## WHAT IS BEING ASKED
Set down the lines of the data exactly, starting at the first and stopping after the line containing "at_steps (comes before".

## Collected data
*** Block opens ***

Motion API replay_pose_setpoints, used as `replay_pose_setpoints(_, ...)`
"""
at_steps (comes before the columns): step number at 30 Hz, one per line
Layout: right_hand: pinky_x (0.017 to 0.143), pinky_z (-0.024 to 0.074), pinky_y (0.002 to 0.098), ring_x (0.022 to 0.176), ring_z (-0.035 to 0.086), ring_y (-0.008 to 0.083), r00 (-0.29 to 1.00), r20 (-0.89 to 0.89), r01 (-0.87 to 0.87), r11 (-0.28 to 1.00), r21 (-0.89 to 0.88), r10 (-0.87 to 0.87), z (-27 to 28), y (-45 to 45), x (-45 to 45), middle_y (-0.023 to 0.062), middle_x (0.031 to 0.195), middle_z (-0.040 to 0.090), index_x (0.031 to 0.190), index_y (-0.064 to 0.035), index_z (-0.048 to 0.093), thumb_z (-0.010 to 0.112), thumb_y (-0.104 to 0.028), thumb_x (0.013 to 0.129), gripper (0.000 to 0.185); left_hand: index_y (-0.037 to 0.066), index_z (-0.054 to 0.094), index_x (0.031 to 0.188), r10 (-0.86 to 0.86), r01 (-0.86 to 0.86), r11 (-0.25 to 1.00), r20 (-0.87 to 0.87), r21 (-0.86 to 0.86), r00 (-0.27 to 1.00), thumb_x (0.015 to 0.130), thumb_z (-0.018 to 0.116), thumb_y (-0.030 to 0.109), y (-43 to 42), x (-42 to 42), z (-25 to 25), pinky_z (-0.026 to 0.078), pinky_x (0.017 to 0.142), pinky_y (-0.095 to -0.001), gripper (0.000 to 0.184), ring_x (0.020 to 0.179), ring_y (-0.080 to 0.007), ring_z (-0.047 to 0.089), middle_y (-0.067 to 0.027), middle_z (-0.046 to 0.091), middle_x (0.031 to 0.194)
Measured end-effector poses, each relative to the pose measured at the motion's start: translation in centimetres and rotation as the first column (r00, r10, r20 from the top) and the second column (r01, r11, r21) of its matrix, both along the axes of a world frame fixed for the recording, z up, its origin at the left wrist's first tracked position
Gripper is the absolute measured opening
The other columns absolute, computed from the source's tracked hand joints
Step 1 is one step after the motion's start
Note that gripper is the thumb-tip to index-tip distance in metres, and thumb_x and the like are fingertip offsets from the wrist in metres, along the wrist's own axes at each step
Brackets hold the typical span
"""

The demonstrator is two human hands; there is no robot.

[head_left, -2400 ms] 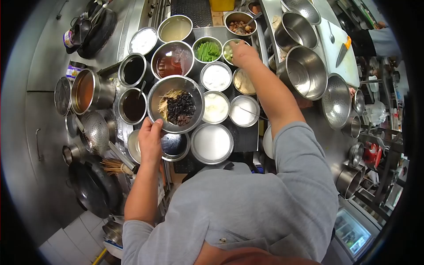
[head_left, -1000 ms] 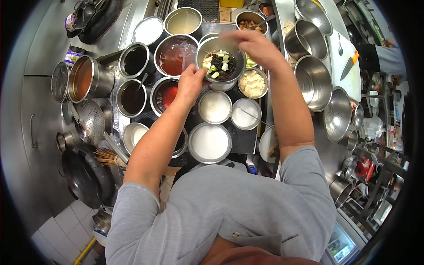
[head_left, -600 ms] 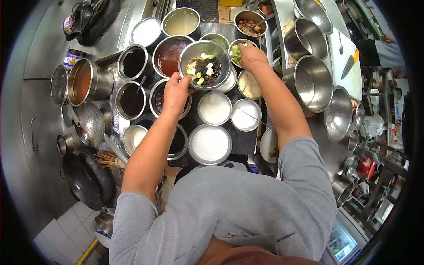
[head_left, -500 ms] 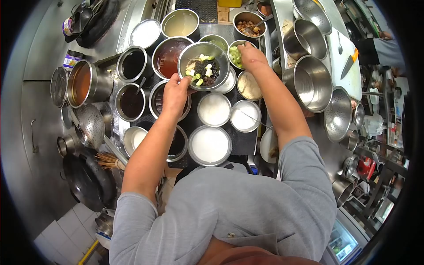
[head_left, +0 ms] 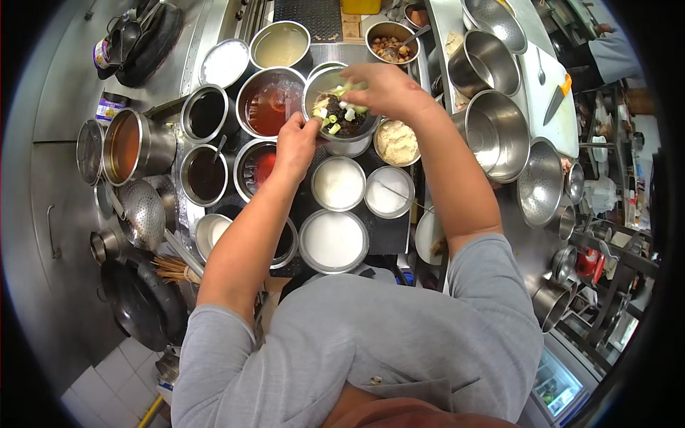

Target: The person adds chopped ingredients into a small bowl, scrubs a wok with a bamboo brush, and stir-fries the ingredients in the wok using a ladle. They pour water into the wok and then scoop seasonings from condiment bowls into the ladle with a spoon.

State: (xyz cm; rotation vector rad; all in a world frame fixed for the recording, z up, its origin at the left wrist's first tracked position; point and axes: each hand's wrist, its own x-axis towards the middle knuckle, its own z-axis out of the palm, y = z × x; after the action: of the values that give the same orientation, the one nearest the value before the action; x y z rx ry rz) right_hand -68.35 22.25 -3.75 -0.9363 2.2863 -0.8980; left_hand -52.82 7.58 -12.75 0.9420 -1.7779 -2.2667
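Note:
My left hand [head_left: 297, 146] pinches the near-left rim of a metal bowl [head_left: 309, 100], which it holds up over the pots. In the bowl lie dark chopped bits, pale shreds and light green chopped pieces [head_left: 333, 123]. My right hand [head_left: 389, 91] is over the bowl's far right side, palm down, thumb and fingers apart. Green pieces show just under its fingertips; whether any still touch the fingers is hard to see. Behind the bowl, the rim of a pot [head_left: 328, 65] shows in part. To the right is a container of pale yellow powder [head_left: 397, 142].
Around the bowl stand a pot of red liquid [head_left: 270, 103], pots of dark sauce [head_left: 207, 175] and containers of white powder [head_left: 333, 241]. A pot of brown chunks [head_left: 391, 44] holds a spoon. On the right are steel pots [head_left: 497, 135], colanders and an orange-handled knife [head_left: 558, 101].
My right hand has moved left from the container of chopped green vegetable to above the bowl, its fingers now apart. My left hand has shifted the bowl slightly right.

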Motion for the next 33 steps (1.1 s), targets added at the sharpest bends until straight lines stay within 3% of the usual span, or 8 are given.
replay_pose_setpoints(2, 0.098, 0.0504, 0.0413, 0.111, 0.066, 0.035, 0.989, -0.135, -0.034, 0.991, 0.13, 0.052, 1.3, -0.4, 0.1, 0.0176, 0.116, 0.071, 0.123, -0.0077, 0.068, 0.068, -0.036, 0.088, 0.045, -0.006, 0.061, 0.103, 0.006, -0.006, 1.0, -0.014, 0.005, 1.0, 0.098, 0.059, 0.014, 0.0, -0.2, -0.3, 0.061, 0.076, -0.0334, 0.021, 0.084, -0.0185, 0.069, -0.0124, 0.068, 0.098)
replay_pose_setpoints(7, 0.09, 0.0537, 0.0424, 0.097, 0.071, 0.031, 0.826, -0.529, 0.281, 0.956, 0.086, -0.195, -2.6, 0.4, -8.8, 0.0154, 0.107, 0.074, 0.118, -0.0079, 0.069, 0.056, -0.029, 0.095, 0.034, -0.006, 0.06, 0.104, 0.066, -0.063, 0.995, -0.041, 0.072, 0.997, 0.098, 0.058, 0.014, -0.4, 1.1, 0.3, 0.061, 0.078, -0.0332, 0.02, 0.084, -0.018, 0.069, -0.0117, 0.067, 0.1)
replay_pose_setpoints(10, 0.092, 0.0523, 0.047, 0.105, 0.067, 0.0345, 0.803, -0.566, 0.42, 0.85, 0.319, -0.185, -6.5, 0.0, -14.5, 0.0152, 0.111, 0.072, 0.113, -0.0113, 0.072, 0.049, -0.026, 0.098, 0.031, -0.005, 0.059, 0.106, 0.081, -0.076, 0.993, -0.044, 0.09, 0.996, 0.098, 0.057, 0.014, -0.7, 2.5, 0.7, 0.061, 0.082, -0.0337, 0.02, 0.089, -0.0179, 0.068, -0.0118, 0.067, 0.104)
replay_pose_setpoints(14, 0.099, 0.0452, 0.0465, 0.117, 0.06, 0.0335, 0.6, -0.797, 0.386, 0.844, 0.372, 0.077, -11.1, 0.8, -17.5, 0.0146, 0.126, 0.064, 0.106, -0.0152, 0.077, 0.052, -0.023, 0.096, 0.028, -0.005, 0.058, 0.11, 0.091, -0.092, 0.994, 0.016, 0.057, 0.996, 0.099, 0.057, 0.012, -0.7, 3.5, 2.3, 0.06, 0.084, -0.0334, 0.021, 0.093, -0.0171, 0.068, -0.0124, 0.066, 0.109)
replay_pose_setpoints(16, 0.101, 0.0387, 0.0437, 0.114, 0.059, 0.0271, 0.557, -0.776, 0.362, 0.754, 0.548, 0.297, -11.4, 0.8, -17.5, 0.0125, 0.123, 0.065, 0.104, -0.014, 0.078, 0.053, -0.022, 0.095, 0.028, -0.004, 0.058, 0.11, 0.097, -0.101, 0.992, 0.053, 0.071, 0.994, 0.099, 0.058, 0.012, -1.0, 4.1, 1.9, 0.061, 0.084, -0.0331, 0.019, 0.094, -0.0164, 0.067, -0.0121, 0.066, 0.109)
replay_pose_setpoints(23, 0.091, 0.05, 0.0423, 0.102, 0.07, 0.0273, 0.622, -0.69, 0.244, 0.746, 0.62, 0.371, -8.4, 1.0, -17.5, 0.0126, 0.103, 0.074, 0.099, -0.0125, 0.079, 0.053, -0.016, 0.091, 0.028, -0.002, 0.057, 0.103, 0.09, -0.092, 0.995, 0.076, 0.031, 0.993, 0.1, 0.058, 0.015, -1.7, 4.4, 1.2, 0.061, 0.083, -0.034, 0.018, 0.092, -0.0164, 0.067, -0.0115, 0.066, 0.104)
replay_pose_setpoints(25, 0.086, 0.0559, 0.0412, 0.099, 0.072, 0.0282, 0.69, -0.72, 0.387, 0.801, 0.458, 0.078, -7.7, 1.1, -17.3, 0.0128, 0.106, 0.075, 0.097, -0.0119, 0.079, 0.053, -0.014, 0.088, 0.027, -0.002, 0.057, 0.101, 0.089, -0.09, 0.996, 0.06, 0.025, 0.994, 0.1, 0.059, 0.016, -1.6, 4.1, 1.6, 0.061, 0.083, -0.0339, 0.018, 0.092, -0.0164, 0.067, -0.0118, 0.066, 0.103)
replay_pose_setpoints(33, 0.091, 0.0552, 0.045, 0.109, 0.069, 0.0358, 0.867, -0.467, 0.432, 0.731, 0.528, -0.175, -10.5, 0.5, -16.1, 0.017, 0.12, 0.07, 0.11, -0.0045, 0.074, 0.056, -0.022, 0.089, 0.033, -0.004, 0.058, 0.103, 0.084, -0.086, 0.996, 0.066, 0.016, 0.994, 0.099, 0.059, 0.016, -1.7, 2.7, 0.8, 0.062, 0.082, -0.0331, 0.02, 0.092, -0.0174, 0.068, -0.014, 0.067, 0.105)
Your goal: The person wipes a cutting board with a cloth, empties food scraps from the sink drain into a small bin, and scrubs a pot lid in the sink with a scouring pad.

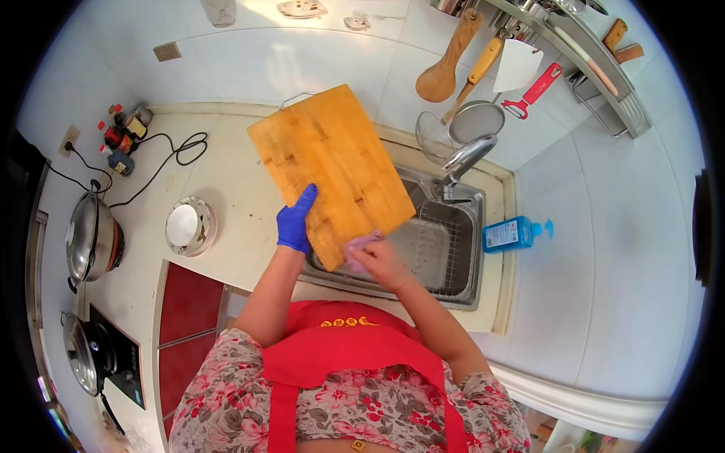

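A wooden cutting board (336, 162) is held up at a tilt over the counter and the left side of the sink. My left hand (294, 223), in a blue glove, grips its left edge with the thumb lying on the face; the other fingers are hidden behind. At the board's lower corner, my bare right hand (384, 264) is closed on a pinkish-purple cloth (361, 246), which touches the wood. Below and to the right is the metal sink (476, 260), partly covered by the board, with a wire rack along its right side.
A faucet (470, 157) rises behind the sink, and a blue bottle (510, 234) is on its right. Stacked bowls (189, 226), sauce bottles (121, 140), a cord (177, 151) and a lidded pan (94, 238) are to the left. Utensils hang on the wall, including a wooden spoon (438, 79).
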Motion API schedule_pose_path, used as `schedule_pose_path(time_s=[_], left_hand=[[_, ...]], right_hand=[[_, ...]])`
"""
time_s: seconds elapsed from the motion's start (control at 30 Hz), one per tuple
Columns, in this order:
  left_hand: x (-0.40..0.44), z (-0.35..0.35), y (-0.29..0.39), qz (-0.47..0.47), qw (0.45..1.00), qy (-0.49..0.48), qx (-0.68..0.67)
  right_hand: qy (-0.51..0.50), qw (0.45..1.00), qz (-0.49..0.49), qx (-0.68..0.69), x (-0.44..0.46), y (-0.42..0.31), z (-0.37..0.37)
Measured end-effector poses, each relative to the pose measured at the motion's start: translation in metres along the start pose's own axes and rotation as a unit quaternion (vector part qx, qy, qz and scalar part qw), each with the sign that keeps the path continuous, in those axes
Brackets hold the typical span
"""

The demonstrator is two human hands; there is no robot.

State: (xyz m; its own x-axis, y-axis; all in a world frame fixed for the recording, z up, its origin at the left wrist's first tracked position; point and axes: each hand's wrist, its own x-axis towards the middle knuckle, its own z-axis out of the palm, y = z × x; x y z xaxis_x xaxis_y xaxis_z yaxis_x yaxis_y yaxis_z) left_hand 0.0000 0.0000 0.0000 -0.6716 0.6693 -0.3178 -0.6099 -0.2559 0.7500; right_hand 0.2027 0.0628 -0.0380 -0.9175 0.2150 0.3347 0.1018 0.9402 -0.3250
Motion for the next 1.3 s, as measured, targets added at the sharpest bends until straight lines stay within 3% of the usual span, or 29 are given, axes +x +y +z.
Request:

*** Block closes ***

## RESPONSE TO THIS EXERCISE
Motion API replay_pose_setpoints, used as `replay_pose_setpoints(_, ...)`
"""
at_steps (comes before the columns): step number at 30 Hz, one per line

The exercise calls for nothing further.